TASK: For the records below, print the lines from the line with "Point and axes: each" through the line with "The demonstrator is" exactly as written; include both end lines and exclude the rest.

========================

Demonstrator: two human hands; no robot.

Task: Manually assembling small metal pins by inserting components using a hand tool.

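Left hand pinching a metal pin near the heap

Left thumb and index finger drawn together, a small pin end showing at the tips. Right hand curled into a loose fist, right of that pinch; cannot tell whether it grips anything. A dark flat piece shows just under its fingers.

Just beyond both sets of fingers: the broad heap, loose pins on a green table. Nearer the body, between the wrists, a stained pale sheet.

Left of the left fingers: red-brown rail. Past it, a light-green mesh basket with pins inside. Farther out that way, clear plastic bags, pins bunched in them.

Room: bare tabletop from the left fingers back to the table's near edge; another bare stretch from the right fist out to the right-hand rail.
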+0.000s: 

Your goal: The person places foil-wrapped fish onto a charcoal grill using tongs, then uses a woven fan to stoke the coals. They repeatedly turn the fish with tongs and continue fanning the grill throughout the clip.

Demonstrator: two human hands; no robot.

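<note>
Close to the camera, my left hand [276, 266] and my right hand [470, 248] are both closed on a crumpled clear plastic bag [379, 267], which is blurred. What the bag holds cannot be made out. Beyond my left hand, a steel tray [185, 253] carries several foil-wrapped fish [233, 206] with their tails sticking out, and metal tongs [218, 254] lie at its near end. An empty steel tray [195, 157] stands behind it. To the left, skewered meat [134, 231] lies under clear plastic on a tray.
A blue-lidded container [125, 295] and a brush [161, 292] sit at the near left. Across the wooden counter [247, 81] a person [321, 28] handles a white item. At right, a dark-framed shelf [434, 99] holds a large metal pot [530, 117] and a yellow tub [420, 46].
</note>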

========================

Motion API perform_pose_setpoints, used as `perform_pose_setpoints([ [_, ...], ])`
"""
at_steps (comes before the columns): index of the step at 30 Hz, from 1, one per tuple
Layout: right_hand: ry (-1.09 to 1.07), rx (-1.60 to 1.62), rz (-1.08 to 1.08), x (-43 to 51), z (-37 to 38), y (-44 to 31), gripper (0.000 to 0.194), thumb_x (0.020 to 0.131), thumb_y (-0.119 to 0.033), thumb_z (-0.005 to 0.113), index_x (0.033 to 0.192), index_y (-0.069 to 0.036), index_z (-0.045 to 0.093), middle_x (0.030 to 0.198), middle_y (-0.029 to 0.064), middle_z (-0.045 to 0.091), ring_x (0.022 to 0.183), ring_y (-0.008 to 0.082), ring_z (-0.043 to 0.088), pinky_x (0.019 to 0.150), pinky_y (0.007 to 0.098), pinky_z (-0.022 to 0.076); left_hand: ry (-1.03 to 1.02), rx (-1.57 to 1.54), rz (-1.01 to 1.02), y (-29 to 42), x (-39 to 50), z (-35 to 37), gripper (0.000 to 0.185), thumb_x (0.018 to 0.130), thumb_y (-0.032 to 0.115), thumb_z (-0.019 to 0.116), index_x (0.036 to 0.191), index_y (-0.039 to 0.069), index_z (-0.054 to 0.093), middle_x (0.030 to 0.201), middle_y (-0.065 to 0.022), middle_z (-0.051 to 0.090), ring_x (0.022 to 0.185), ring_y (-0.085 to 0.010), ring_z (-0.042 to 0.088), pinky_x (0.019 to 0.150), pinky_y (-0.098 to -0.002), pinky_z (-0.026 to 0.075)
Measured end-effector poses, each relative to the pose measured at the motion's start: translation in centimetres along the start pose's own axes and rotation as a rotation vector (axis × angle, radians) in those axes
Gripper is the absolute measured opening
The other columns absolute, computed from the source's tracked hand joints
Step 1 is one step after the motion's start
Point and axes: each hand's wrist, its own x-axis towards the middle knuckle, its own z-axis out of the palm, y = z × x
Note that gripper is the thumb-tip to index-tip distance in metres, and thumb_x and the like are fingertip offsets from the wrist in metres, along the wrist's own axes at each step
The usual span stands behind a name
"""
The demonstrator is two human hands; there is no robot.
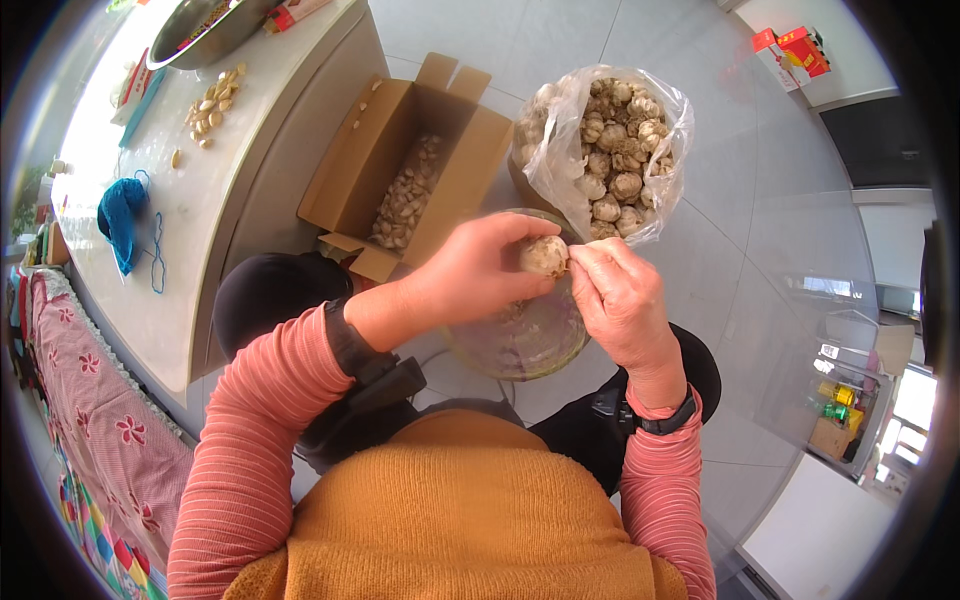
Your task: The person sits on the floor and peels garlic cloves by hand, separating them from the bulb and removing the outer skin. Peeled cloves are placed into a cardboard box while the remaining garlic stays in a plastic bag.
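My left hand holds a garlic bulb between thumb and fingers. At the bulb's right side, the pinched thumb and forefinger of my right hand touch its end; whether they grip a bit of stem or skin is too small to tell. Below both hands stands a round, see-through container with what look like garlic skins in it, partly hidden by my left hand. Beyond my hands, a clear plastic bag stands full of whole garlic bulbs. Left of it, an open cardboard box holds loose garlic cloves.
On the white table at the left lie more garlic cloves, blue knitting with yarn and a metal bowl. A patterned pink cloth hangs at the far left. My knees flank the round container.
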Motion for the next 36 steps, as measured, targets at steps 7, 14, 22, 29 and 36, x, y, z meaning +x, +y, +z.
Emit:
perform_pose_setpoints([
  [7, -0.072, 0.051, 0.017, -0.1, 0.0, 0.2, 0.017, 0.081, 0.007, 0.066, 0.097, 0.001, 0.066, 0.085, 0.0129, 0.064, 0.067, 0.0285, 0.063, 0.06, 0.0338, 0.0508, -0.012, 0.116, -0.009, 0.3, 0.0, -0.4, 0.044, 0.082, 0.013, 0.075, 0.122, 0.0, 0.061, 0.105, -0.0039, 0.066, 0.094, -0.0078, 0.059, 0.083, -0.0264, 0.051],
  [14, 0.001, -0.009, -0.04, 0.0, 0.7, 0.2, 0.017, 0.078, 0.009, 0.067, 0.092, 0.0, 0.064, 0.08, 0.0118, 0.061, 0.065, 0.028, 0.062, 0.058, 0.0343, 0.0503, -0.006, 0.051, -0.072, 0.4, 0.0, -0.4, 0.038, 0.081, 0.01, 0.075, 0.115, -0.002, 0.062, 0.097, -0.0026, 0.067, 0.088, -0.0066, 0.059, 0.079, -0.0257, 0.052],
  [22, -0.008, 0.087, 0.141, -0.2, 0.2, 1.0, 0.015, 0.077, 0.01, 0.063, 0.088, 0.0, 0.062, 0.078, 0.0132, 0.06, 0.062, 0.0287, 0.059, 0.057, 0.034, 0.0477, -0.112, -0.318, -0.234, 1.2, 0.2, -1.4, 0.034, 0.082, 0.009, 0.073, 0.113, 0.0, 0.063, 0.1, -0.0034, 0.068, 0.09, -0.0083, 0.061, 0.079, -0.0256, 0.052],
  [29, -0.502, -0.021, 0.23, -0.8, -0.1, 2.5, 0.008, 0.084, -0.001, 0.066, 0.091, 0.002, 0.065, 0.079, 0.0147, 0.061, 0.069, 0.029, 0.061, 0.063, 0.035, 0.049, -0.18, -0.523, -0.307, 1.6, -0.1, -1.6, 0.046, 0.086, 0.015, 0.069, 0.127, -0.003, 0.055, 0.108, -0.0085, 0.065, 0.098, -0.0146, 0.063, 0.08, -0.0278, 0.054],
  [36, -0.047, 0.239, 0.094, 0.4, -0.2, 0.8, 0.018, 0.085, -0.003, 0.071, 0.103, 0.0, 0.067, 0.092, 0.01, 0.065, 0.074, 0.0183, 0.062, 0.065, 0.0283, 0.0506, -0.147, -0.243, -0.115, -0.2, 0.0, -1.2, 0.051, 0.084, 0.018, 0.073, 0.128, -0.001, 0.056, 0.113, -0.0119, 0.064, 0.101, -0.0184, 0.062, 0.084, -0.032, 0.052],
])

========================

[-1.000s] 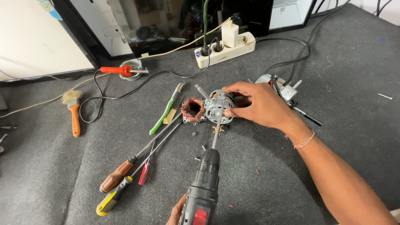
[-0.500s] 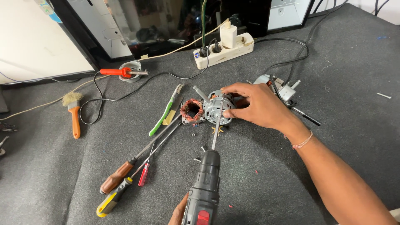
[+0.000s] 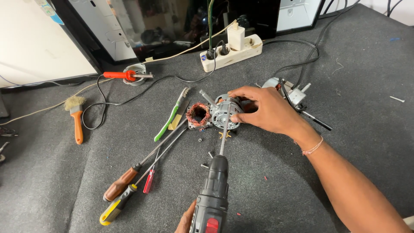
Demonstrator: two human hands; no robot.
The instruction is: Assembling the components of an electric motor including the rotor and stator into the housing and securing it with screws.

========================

RESULT OF THE EXERCISE:
Point and axes: each hand's wrist, its own x-axis towards the middle knuckle, its own z-axis out of the palm, y = z × x
Note that gripper is the thumb-tip to index-tip distance in metres, and thumb_x and the like are fingertip offsets from the wrist in metres, along the wrist's own axes at each step
The usual span stands behind a name
"""
The demonstrator is two human hands; there is no robot.

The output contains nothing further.